Ruwatan Sakral Meriahkan Hari Jadi Surabaya ke-732 di Tugu Pahlawan
Pagelaran musik campursari
Surabaya - Surabaya merayakan ulang tahunnya yang ke-732 dengan cara yang unik dan penuh makna budaya. Sebuah upacara adat bertajuk "Ruwatan Kota Surabaya" digelar di Tugu Pahlawan, pusat kota yang sarat akan nilai sejarah dan simbol perjuangan. Perayaan ini berlangsung pada 28 Mei 2025, tepat pukul 18.00 WIB, dan berhasil menyedot perhatian masyarakat yang hadir untuk menyaksikan langsung jalannya prosesi.
Ruwatan dikenal sebagai tradisi Jawa yang sarat makna spiritual, bertujuan untuk menghilangkan unsur-unsur negatif, baik secara fisik maupun batin.

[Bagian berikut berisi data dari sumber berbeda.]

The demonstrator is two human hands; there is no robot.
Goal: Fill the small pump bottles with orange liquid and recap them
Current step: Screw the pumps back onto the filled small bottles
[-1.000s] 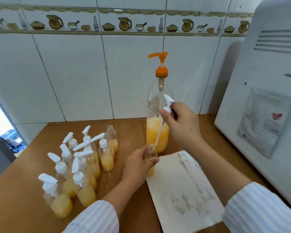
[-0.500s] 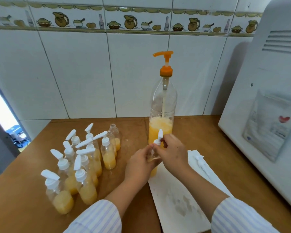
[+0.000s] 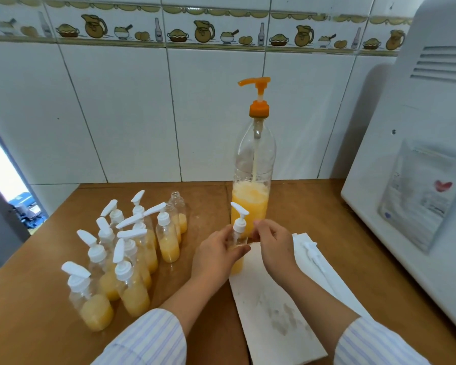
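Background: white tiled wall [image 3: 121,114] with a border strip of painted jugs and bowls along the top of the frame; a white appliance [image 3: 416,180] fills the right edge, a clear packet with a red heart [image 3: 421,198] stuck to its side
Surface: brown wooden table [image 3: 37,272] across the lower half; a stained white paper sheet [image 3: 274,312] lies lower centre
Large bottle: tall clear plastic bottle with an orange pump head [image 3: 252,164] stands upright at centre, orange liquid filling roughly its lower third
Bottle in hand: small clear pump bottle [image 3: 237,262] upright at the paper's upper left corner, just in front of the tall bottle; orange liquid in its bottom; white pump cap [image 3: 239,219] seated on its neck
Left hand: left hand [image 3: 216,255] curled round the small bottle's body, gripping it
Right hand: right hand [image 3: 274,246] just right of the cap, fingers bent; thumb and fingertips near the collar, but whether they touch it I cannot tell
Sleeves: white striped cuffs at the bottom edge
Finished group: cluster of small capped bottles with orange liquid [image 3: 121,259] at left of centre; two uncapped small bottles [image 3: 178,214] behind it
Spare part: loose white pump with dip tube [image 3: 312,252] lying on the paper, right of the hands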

Dalam konteks perayaan kali ini, ruwatan dimaknai sebagai simbol penyucian kota dari bencana, penyakit, dan hal-hal buruk lainnya, serta menjadi bentuk rasa syukur kepada Tuhan Yang Maha Esa.
Eko Suwarmanto, salah satu tokoh budaya yang terlibat dalam acara tersebut menjelaskan filosofi di balik kegiatan ini.

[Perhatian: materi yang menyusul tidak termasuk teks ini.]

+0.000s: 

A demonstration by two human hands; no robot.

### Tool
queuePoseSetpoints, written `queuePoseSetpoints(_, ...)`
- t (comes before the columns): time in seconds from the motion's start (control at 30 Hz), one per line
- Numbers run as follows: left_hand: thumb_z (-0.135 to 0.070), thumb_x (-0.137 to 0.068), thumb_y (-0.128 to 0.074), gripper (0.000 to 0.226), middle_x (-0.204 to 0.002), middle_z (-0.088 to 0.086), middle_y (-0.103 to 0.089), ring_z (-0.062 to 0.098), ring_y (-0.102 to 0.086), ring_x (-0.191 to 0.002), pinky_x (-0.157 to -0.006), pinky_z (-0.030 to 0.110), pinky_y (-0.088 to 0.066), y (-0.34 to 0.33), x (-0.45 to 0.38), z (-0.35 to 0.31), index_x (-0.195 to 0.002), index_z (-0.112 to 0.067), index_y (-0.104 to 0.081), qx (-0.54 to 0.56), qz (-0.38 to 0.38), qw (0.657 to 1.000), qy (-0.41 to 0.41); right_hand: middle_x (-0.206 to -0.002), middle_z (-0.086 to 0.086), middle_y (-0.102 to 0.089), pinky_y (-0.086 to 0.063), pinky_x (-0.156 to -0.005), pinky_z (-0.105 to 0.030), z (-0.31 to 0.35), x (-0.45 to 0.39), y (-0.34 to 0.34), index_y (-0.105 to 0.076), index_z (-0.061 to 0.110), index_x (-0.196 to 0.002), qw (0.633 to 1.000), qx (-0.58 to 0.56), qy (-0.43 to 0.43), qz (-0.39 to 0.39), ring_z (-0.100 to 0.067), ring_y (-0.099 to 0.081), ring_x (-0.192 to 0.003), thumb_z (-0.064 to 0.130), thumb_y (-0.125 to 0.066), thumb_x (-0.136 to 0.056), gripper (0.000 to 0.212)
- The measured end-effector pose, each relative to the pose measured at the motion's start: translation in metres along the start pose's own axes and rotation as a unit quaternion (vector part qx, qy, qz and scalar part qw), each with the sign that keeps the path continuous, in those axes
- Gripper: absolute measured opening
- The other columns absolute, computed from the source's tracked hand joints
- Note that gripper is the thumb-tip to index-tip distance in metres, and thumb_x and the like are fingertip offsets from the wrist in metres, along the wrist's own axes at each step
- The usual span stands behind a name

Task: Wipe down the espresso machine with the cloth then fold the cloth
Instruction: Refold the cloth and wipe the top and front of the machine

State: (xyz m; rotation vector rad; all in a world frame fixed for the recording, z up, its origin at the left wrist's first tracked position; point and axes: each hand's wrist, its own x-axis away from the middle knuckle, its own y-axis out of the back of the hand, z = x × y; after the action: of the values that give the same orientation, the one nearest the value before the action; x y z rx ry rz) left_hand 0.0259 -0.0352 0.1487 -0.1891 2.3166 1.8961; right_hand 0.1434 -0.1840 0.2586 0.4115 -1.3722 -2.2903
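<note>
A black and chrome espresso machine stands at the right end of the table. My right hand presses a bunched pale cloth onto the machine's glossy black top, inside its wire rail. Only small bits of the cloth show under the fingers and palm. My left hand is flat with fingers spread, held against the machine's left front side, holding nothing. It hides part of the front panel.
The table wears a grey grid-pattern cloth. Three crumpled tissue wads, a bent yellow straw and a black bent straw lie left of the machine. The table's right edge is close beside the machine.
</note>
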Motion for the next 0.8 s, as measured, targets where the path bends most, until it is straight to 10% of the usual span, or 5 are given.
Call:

“Ruwat itu pada dasarnya untuk membersihkan. Membersihkan Kota Surabaya dari mara bahaya, dari penyakit, dari segala keburukan. Di sisi lain, ini juga jadi bentuk kita mendekatkan diri kepada Tuhan dan bersyukur atas perlindungan, kesehatan, serta petunjuk yang diberikan kepada kota ini,” ujarnya.
Purak tumpeng
Pemilihan Tugu Pahlawan sebagai lokasi utama tidak dilakukan secara sembarangan. Menurut Eko, tempat ini merupakan pusat spiritual kota dan dianggap sakral oleh masyarakat.
“Kenapa diadakan di Tugu Pahlawan? Karena tempat ini adalah pusatnya kota, tempat bersejarah dan punya nilai spiritual tinggi. Punjennya ya di sini,” terangnya.

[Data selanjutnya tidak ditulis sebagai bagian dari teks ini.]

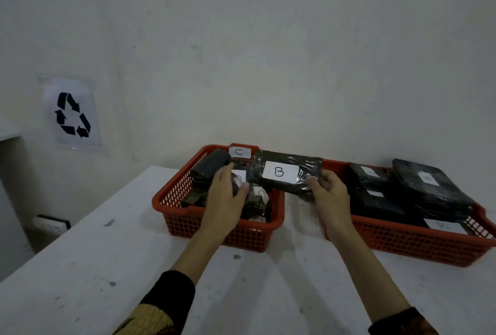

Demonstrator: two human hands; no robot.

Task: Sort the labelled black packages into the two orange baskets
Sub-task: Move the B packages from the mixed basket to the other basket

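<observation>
White wall [268,52] filled the upper frame, with a recycling sign [72,114] taped at left. Below it a white table [80,267] carried two orange baskets side by side. The left basket [171,200], centre frame, wore a tag reading "C" [239,152] on its far rim and held dark packages, one label showing a "C" [261,193]. The left hand [225,200] reached in, fingers curled around a package [236,183] there. The right hand [328,192] pinched a wrapped package labelled "B" [287,173] by its corner, lifted between the baskets. The right basket [402,240] held stacked packages [429,189]; their labels were too blurred to read.
</observation>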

Acara ruwatan ini disemarakkan oleh sejumlah pertunjukan budaya, seperti:
- Kirab budaya dan gunungan yang membawa simbol-simbol hasil bumi
- Purak tumpeng sebagai wujud rasa syukur
- Pagelaran musik campursari
- Wayang kulit yang dibawakan oleh empat dalang secara bergantian
Kegiatan ini merupakan bagian dari program budaya Surabaya Sparkling dan didukung oleh Kementerian Pariwisata dan Ekonomi Kreatif melalui kampanye Wonderful Indonesia. Lebih dari sekadar seremoni, ruwatan ini menjadi momentum penting untuk merefleksikan perjalanan Kota Surabaya, sekaligus melestarikan tradisi luhur yang semakin jarang dijumpai.